There are however those who find this kind of position too harsh. Adolfo Perez Esquivel (Nobel Peace Laureate) is one who says that the Nuncio supported him to get him out of the country. That was also the case of many Church people that had to leave Argentina at the time. In fact his secretary Mons. Kevin Mullen was very considerate and helpful. However there is a sad epilogue here. Mons. Mullen was later transferred to Cuba where he died suddenly and mysteriously soon afterwards. In fact his sister was demanding a criminal investigation and did not rule out some sinister and unknown motives.

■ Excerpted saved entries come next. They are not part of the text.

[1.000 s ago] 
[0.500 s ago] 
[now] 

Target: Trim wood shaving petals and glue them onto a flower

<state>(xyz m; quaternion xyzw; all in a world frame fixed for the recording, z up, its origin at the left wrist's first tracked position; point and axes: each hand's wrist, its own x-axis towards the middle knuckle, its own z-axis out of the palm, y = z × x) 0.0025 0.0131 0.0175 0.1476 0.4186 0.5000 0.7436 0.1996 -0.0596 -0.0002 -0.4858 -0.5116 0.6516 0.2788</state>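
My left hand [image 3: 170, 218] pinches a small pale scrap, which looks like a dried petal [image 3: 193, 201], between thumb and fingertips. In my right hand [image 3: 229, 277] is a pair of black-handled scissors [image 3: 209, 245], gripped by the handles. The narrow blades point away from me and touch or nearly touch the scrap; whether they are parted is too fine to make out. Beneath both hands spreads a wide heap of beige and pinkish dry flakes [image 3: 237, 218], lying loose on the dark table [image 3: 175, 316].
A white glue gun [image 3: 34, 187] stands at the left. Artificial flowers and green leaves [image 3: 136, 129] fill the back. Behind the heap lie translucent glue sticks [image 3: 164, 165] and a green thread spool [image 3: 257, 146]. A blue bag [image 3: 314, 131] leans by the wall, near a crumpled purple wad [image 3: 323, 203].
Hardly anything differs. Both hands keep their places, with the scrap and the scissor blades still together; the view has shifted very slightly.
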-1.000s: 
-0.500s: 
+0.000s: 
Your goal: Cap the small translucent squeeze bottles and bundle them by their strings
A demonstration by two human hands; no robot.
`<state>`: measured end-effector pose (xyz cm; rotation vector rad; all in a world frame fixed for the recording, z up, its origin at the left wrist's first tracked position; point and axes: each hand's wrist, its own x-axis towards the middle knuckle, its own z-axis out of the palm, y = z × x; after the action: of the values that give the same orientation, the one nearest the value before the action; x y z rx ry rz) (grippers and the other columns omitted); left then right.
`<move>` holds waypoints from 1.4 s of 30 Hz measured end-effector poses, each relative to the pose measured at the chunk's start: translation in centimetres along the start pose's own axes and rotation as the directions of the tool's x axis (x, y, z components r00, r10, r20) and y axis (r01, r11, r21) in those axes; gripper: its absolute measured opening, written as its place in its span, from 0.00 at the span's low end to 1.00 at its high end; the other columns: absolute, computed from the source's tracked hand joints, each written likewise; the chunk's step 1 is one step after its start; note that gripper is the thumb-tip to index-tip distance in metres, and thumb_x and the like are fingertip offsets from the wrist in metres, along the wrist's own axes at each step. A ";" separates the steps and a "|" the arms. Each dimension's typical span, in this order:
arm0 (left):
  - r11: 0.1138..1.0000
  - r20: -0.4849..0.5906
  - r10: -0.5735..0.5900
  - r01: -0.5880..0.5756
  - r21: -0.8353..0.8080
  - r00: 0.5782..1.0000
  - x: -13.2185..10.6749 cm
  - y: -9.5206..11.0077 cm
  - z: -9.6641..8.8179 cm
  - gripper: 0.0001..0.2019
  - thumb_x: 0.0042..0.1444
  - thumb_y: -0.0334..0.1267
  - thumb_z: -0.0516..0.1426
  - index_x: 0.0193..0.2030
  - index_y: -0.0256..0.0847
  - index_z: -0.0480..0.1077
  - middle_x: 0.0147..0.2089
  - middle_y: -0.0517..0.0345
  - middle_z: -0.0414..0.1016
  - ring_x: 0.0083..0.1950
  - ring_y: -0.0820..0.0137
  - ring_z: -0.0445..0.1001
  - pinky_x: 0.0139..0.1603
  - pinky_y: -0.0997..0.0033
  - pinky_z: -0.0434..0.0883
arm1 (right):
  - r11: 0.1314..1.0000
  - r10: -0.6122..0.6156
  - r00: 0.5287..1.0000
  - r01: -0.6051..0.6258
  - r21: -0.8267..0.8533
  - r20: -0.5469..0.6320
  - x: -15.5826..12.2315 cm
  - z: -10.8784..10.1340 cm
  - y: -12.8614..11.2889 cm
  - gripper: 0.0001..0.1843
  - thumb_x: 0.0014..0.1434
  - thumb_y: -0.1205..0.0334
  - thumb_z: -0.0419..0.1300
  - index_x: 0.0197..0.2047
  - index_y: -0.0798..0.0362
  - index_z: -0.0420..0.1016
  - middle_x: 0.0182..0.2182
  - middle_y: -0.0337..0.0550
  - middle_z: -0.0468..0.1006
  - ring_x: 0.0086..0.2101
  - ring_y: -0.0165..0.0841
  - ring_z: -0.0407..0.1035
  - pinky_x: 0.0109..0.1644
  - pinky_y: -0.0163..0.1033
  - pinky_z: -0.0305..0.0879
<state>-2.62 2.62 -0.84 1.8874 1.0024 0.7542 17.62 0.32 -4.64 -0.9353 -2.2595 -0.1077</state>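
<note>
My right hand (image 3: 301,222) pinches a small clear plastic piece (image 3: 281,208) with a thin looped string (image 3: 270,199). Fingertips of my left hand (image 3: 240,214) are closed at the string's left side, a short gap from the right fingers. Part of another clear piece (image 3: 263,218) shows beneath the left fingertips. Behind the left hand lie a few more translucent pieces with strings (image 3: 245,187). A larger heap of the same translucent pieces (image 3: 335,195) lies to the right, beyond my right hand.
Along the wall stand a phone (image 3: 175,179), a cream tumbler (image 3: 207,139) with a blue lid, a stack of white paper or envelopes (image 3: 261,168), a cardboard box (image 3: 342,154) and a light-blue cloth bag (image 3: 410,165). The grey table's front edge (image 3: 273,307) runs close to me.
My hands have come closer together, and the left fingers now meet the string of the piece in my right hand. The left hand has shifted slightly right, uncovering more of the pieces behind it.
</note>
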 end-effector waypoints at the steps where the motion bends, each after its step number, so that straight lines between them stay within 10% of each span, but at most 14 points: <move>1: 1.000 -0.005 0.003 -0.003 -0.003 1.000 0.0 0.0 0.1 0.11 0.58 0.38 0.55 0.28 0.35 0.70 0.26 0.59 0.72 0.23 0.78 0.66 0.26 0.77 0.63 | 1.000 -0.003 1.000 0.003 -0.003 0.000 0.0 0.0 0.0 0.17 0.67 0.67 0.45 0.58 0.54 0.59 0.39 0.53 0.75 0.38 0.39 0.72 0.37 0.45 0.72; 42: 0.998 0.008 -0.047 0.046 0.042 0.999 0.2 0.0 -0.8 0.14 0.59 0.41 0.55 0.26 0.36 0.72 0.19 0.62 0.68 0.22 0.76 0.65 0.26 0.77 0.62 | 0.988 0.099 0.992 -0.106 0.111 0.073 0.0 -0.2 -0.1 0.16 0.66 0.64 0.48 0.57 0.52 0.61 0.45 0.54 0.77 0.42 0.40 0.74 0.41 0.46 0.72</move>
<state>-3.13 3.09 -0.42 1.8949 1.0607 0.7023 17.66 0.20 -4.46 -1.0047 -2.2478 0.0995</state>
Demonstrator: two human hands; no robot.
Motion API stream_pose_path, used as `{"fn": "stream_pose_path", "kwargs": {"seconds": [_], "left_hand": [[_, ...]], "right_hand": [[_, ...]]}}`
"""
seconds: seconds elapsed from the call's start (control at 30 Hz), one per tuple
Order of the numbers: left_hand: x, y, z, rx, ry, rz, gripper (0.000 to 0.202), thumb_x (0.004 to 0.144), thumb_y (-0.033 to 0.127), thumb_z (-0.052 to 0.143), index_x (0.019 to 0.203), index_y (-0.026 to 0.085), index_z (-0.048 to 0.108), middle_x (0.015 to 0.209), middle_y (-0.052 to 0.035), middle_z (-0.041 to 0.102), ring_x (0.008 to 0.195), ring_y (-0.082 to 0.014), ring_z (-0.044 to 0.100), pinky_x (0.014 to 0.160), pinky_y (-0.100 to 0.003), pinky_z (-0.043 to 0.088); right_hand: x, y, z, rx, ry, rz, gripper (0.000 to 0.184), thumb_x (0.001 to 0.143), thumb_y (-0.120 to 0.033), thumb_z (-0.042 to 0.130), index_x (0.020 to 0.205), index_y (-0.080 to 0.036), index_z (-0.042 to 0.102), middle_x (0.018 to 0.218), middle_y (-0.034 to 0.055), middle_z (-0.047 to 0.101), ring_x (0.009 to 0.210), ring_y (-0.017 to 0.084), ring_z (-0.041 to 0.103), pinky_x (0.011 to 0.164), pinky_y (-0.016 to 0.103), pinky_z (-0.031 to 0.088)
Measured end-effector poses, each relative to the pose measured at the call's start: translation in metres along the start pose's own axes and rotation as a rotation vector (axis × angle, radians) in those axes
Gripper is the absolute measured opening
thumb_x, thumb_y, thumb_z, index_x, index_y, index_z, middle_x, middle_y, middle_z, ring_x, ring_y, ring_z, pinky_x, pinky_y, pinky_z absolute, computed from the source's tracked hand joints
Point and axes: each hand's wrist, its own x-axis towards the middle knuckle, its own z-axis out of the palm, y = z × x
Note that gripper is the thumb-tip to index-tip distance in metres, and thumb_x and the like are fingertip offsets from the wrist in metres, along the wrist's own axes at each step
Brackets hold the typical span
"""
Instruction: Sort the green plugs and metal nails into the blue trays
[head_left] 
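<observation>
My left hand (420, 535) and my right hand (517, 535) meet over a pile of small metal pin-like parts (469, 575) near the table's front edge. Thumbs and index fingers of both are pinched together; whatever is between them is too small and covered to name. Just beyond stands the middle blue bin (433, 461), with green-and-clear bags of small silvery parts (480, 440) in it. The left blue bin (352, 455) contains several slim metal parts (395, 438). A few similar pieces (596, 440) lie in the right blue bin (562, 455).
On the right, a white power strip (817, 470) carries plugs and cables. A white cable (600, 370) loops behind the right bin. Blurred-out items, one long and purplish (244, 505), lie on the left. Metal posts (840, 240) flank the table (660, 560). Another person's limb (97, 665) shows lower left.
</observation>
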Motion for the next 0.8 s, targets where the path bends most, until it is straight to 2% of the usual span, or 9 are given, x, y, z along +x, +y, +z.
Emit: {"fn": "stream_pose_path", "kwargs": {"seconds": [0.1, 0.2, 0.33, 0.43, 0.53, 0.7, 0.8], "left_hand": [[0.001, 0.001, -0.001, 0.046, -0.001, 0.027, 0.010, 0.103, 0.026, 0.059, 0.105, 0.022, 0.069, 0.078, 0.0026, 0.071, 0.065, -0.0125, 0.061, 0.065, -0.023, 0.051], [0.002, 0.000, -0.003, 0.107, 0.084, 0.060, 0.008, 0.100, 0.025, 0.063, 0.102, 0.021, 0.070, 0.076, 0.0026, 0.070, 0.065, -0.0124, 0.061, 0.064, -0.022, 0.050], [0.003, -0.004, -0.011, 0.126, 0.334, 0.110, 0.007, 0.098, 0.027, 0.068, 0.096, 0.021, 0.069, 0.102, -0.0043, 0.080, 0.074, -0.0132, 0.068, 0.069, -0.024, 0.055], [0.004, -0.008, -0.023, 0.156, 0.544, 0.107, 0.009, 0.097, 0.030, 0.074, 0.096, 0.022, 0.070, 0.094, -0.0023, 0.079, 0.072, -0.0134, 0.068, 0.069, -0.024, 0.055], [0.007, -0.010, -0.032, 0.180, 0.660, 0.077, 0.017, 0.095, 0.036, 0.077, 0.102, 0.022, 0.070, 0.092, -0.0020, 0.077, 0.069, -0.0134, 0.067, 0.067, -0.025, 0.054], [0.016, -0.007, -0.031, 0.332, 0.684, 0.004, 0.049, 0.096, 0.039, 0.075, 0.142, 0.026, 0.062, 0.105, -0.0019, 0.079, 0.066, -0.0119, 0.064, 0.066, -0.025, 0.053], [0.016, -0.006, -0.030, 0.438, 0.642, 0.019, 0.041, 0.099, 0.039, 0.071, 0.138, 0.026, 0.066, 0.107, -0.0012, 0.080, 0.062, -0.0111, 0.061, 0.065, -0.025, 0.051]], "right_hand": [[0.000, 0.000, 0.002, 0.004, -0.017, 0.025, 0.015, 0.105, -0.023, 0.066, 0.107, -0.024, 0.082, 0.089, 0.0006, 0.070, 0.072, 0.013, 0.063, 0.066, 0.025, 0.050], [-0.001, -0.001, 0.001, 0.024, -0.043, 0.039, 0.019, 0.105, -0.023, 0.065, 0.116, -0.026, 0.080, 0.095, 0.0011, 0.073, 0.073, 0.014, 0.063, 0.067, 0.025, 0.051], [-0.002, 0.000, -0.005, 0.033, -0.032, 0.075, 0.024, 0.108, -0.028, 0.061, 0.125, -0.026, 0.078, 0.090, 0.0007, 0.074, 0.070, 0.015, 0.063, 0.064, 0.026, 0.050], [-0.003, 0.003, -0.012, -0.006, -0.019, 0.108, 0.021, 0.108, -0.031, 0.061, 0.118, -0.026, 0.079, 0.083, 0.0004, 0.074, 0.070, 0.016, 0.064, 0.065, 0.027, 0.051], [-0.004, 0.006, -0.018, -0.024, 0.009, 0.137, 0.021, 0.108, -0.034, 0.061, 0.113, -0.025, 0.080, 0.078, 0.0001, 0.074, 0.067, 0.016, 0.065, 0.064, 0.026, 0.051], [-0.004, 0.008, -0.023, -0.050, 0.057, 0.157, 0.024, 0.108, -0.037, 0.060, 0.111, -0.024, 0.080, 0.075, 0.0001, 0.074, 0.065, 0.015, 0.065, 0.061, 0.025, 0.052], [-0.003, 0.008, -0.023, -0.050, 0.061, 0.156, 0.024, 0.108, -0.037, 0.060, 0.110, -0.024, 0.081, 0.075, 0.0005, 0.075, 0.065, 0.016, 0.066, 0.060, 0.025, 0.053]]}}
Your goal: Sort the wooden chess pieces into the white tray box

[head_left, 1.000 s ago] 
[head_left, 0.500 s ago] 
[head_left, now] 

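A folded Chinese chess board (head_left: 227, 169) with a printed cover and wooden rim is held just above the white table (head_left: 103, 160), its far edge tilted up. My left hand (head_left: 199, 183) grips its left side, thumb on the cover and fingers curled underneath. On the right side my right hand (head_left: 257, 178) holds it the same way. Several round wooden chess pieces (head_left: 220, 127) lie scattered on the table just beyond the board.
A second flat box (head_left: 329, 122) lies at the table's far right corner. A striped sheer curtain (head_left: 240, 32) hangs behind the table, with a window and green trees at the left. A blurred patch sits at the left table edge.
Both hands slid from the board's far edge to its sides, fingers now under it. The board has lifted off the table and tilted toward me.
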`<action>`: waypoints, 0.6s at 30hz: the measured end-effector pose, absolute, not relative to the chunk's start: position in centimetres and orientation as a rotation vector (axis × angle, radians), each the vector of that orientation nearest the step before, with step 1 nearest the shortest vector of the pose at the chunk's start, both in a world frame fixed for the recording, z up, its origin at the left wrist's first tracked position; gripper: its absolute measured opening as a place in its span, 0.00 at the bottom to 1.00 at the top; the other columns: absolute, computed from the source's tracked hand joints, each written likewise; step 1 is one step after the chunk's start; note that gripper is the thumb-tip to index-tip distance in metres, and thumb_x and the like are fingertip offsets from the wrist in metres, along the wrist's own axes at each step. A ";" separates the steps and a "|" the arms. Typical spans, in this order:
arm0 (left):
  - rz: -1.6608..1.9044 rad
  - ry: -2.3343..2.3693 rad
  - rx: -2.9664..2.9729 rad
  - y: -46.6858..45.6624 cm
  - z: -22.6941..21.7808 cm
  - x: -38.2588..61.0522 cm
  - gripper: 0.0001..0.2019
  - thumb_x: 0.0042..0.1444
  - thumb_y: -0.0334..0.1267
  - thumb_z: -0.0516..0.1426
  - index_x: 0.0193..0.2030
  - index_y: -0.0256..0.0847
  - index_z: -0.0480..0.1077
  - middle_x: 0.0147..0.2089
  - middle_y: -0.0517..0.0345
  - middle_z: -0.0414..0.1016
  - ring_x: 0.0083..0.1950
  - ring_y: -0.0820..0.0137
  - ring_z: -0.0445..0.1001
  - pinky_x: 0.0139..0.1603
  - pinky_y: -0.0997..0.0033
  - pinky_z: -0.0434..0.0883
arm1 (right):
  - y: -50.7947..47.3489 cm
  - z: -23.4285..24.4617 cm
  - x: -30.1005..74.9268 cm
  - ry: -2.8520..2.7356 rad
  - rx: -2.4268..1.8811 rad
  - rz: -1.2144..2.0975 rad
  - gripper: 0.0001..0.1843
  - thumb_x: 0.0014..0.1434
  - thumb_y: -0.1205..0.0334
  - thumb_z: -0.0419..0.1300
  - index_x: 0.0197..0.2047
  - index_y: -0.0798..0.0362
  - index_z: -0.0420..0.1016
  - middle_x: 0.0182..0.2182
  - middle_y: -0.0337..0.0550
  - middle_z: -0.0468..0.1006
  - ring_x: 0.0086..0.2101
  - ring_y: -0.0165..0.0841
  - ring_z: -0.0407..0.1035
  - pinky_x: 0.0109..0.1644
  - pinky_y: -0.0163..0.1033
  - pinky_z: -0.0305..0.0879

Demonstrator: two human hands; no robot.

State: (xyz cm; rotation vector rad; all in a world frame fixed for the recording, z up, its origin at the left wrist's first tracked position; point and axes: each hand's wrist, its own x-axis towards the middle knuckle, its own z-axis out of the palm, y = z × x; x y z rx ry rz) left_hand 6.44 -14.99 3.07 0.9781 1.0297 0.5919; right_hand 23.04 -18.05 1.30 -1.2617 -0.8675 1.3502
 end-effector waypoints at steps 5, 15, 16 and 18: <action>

The fact is that one of the key witnesses to Pio Laghi´s time in Argentina is no longer alive. Recently we went to the Nunciate in Buenos Aires to consult files on Mauricio´s case which will be in the courts later on this year, and we were told that all such files were now in the Vatican Archives and would not be released for many years (100) when all the protagonists are dead and gone (including ourselves). So historians will have a job to uncover the truth about those years.

By affirming that Pio Laghi was a “necessary accomplice” to the crimes of the dictatorship, I say that if it were not for his acquiescence and his tolerance of their reactionary Catholicism, with the Pentegon doctrine of national security included, his silencing of the clear condemnations by Vatican II of torture, human rights violations, his “moderating” influence on the diplomatic corps in Argentina so as not to antagonize the Junta, his support for bishops who “toe the line”, then the Junta would not have been able to have carried out their genocidal campaign against all real or imaginary opponents including many from the Churches. History, I believe, will have no doubts as to the damage that Pio Laghi caused to the Argentine people and Church by his “moderation” and “behind the scenes” diplomacy. Those were historical times when decent men and women stood up and said “no”. Sadly I believe that Pio Laghi was not among them. It is not a question of heroism but of ordinary decency. Did the Junta think the Vatican was behind them? Unequivocally “yes”. Pio Laghi had hundreds of opportunities to say “no” but he preferred to dine, wine and play tennis with the perpetrators. The Junta Dictatorship with its systematic practice of forced disappearances of thousands of people, was no doubt sophisticated and deceptive, but Pio Laghi had every opportunity to really know what was going on, but he chose not to see.

Another comment. Some years ago the Madres de Plaza de Mayo filed a case against Pio Laghi in an Italian court for his complicity in crimes against humanity in Argentina. It was the time that he was shortlisted to be candidate to the Papacy. The Little Brothers Fraternity central office in Brussells got a call from the Vatican to ascertain its position on the case. Was Pio Laghi behind that call? I am not sure what happened afterwards but it was one of the events that sparked off a historical review process of the years of the Fraternity in Argentina which resulted in the report we published last year “La Fraternidad en medio de la Tempestad”. 

Patricio Rice, a former Priest, is a Lay Fraternity member of Charles Faucauld’s followers, Buenos Aires, Argentina. Rice is former torture victim and Executive Director of FEDEFAM, Latin American Federation of Families of the Disappeared.